Open kobergj opened 1 month ago
should we already add those settings to our oCIS chart with NATS deployment example? https://github.com/owncloud/ocis-charts/blob/main/deployments/ocis-nats/streams/ocis.yaml exposes all the stream settings already.
Our Kubernetes deployments already could benefit from this a lot!?
Our Kubernetes deployments already could benefit from this a lot!?
Yes it should. If possible please set them.
@kobergj do you have proposals for MaxAckWaitTime
and MaxAckPending
that we could set on all / a subset of streams?
Just to interweave our ticket clusters a little bit:
https://github.com/owncloud/ocis/issues/8949 would maybe take out some pressure on high message count situations!? It also would allow more fine granular redeliver settings. Eg. the postprocessing messages could need a very high MaxAckWaitTime
if we had a long running postprocessing step while SSE related events need to be dropped anyways if they are not delivered within < 10 seconds or so!?
g. the postprocessing messages could need a very high MaxAckWaitTime if we had a long running postprocessing step while SSE related events need to be dropped anyways if they are not delivered within < 10 seconds or so!?
That sounds reasonable. The requirements for the different use cases could be fulfilled better in separate streams.
https://github.com/owncloud/ocis/issues/8949 would maybe take out some pressure on high message count situations!? It also would allow more fine granular redeliver settings
Not sure about this. If postprocessing service is busy it doesn't matter how many queues it talks to. Maybe we should use regexes to subscribe only for specific events?
. Eg. the postprocessing messages could need a very high MaxAckWaitTime if we had a long running postprocessing step while SSE related events need to be dropped anyways if they are not delivered within < 10 seconds or so!?
No. This is unrelated to the time a step needs to complete. As soon as the message is pulled from the channel, it will be acked on the nats server. The problem is that pending messages get redelivered, therefore multiple (equal) events are waiting on the same channel to be picked (and acked).

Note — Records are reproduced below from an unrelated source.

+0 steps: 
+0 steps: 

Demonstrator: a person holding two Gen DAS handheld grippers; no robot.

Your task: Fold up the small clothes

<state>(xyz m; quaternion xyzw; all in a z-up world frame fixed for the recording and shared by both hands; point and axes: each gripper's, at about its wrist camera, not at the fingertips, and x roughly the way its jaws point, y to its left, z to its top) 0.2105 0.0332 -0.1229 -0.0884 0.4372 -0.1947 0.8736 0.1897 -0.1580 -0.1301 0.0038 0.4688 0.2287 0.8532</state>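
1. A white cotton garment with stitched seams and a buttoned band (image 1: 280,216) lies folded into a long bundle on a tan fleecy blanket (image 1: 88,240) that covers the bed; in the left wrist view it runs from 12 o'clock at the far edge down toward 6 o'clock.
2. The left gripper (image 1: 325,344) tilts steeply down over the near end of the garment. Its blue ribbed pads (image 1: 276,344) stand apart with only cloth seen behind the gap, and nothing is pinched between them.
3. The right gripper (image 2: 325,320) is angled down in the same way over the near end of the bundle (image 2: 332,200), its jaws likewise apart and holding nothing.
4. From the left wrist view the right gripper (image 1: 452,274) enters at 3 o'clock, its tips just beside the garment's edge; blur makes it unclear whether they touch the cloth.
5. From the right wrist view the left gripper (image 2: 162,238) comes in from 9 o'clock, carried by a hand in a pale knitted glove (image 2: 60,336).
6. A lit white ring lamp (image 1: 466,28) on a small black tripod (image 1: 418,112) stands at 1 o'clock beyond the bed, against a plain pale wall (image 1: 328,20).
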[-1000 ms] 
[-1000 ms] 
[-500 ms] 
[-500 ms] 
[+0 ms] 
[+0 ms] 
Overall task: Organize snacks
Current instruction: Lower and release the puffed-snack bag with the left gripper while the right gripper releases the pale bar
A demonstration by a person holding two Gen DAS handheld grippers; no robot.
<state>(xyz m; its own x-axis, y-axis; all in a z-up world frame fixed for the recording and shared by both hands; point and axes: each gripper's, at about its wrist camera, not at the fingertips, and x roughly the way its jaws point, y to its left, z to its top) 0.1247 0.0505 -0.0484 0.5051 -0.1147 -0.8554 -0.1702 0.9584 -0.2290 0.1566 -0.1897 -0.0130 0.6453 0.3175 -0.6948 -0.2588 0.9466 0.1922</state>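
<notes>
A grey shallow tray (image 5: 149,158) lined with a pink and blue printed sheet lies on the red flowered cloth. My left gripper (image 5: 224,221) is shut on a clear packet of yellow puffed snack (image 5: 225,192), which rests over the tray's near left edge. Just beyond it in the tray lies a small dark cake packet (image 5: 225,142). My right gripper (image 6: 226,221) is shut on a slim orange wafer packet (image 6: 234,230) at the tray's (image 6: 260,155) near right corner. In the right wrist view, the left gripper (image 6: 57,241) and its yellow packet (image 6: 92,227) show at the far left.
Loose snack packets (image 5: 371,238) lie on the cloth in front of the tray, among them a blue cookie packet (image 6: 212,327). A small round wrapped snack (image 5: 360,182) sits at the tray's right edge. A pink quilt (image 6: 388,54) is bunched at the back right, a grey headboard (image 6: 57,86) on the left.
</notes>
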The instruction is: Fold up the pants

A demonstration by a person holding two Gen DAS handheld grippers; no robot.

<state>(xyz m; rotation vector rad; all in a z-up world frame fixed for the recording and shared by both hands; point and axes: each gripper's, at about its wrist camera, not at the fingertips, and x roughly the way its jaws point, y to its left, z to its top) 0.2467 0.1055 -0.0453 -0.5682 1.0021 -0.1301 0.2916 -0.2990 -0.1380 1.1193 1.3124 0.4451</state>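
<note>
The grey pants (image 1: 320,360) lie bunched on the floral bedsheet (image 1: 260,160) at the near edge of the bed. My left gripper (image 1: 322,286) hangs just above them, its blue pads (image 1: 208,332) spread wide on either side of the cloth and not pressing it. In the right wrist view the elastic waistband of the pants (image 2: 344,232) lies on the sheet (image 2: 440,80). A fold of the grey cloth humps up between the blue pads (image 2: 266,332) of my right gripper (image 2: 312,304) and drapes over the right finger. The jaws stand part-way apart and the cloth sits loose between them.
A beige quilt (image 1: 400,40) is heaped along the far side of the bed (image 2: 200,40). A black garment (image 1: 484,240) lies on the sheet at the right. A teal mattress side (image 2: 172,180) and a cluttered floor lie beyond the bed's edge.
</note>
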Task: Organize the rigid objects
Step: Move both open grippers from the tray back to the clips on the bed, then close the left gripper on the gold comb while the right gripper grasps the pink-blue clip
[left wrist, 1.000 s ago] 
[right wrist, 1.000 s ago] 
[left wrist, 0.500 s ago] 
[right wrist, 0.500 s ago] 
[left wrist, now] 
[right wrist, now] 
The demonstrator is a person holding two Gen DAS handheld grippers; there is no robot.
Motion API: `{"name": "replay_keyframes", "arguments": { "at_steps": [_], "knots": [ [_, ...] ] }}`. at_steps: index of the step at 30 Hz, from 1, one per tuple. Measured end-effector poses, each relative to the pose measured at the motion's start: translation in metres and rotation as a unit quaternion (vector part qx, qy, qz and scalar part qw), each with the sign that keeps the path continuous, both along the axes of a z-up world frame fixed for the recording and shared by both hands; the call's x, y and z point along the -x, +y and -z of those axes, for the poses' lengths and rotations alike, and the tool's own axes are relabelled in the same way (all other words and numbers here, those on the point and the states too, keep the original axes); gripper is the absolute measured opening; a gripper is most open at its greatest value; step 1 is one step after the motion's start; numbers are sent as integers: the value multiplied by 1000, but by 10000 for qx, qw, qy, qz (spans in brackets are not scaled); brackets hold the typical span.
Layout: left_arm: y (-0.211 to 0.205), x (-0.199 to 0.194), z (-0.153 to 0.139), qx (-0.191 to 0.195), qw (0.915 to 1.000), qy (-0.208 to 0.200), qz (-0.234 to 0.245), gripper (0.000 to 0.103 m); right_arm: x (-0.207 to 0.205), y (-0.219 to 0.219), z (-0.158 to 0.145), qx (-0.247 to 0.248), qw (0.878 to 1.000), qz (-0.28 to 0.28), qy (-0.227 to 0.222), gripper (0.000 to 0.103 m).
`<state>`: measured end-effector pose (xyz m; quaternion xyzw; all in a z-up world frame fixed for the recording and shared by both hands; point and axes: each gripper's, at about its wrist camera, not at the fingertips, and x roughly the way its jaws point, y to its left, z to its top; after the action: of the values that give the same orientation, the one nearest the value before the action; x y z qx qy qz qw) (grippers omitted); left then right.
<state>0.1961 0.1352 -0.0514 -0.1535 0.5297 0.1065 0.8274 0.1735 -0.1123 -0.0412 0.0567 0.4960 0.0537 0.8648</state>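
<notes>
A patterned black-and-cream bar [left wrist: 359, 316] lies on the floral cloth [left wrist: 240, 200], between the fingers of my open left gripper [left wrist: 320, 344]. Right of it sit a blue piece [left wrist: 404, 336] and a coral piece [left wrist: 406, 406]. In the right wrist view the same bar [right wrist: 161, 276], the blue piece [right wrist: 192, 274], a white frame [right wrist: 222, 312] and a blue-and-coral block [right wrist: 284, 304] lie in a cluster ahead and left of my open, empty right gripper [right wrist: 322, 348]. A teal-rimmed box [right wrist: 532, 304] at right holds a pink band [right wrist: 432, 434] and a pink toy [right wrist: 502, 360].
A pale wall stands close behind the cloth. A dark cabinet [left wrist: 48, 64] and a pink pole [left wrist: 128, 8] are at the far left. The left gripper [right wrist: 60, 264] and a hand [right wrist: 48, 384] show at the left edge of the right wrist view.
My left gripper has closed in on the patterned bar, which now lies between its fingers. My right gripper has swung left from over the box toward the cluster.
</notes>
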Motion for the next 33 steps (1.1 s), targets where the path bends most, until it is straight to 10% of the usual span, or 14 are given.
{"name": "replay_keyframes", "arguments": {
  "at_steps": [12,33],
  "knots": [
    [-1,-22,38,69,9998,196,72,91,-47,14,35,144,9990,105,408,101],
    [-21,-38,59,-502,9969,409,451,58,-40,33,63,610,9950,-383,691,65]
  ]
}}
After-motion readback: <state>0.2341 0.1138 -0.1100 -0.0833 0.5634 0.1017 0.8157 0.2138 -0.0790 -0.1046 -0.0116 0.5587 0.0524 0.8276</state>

Recommendation is to keep MaxAckWaitTime
to a high number (30s
+) and decrease MaxAckPending
to a very low value (3
-)
For the short term, I think we can make those options configurable to have a better control of the problem, which could also help to debug the problem by reducing the wait time so the issue happens more often, but I don't think it will fix the issue. I mean, 30 secs should be enough for the postprocessing service (or any other consumer) to get the event and send the ACK, so if that's a problem we could consider that 5 minutes might not enough and we need a greater value.
The idea I have is to include an ever-increasing counter for each event type. Basically, saying that "this is the event number 123 of the share_created event" for example. This counter must be part of the event information, either as an event property or as part of the event metadata.
Assuming each event type is generated in only one place, having a counter there to know how many events have been sent should be easy. This is basically the only responsibility the event publishers will have (in addition to other responsibilities that they could already have)
From the consumer's side, we need to keep track of the last event of that type we've processed. For example, if we've processed the "share_created" event number 123, we should expect the "share_created" event 124, so any "share_created" event with a counter lower than 124 (including 123) should be considered as processed and can be ignored. This is how we could deal with duplicated events.
There are some edge cases to consider for this solution though:
Basically, we'd need to include the following information in the event:
For nats, most of the stuff above is very likely taken care by nats in some way or another. The question is whether we're fetching the events one by one, so the only event being re-delivered is the last one (waiting in our queue to be ACK'ed). Basically, in case of delays, the expected sequence of events should be 1,2,3,3,3,3,3,4,5,6....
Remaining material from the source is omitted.